As I eddy-hopped downstream, each bend became a new dive site. Regal lionfish peeked out from coral fortresses, and the day-glo pink and lime-green colors of neon sea slugs were straight from a 1960s black-light poster. Angelfish, clown triggers, and ornate butterflyfish glided in and out of the hard corals, and a school of Moorish idols zigzagged in the current. Otto told me to search for archerfish, which position themselves under jungle branches, ready to gun down unsuspecting insects with their well-aimed stream of spit.

Sharks and Napoleon wrasse use the passage as a quick entry and exit into Kabui Bay, and I spotted a 6-foot whitetip heading upcurrent, as well as a herd of 12 humphead parrotfish searching for their next coral-grazing feast. Further downstream, I came upon a 7-foot wobbegone shark under a coral ledge, reminding me of an overfed toadfish. The dive ended with several narrow entrances to caverns that penetrated the rocky shoreline.

During our surface interval we meandered through the upper reaches of Kabui Bay, negotiating narrow waterways between strangely shaped limestone for mations that rivaled the Rock Islands of Palau. In a large amphitheater of jungle-draped cliffs, a pod of six dolphins silently plied the waters for fish. Raja Ampat Islands, IndonesiaFurther along, Otto pointed to a tiny ledge 10 feet above the water line. There sat four human skulls, peering across the water. Nearby, we saw a cave where several bed frames held a collection of human skulls and bones, a ransacked Papuan burial site from the early 1900s. We visited a larger cave where thousands of bats roosted.

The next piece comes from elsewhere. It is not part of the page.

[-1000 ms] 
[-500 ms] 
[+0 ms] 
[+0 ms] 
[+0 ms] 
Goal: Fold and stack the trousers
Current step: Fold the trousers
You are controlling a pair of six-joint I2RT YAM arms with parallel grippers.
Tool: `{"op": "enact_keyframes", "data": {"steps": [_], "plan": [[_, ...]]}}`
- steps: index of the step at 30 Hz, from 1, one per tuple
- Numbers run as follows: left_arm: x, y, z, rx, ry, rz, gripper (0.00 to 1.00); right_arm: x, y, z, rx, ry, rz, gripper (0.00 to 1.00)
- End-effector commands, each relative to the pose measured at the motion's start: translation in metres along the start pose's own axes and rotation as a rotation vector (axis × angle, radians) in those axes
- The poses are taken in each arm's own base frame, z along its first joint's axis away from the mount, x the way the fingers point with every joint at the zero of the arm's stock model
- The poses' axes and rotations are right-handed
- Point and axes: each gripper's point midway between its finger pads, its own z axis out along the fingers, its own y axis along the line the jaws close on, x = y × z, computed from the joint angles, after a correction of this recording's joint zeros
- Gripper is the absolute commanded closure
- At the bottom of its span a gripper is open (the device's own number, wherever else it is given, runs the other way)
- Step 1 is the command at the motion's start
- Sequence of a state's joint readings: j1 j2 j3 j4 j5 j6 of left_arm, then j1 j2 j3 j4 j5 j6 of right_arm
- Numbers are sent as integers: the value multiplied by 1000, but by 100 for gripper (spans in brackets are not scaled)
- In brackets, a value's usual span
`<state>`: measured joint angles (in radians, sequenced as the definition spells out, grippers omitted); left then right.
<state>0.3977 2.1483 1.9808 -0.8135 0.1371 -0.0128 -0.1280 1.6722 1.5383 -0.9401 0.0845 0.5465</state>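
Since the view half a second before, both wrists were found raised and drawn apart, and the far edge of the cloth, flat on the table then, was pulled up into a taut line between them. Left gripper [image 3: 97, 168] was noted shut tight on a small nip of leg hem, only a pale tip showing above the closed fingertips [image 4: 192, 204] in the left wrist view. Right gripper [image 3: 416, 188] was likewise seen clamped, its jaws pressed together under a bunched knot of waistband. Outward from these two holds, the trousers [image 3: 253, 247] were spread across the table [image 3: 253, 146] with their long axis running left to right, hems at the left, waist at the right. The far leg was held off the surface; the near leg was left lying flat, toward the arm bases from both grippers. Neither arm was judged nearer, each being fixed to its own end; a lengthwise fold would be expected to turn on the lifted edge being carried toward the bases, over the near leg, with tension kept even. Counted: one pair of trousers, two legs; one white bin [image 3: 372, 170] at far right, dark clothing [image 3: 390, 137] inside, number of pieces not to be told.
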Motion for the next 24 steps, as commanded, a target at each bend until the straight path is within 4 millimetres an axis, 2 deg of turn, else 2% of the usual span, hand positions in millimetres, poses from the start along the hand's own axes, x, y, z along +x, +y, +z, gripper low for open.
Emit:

I saw Tridacna clams the size of a small bathtub near Wai Island and monster Queensland groupers and leaf scorpionfish on Cape Kri. Large mature hawksbill and green turtles were everywhere. The bright-green table corals of Fam Island were big enough to seat a family of 10 for dinner. Throw in a collection of World War II airplane wrecks, and I never had a mediocre dive on any of the standard dive sites. After diving Wakatobi, a good portion of Sulawesi, Bali, and Alor, this is surely some of Indonesia's finest diving.

So what's the downside? Pelagics and large fish (sharks, tuna, Napoleons) have taken a significant hit, though when the current was right, individuals and small schools still made an appearance at some locations. The underwater topography on the standard sites, with some exceptions (e.g., The Passage), was not particularly unique nor dramatic. Illegal fishing is slowly on the rise and will continue to threaten the Raja Ampats until locals are given adequate incentives to protect their reefs. And there is no diving on Saturday, the Sabbath: Max and many staff are Seventh-Day Adventists.

Irian Diving offers multi-day exploratory trips to the Wayag group, limestone islands fronted by 100-meter cliffs that plunge directly into the sea. The tranquil inner lagoon holds hidden passages and secret inlets, some leading to sea caves, spectacular rock arches, and secluded turtle-nesting beaches. For sheer beauty, Wayag is the gem of the Raja Ampats. We did five days of diving in the area and found everything from five-star reefs, teeming with fish and invertebrate life, to a few mediocre sites that wouldn't warrant repeats (that's what you get when you explore). Max brings a cook, boat crew, and compressor. There are no accommodations, but we camped in the most dramatic and serene tropical setting imaginable.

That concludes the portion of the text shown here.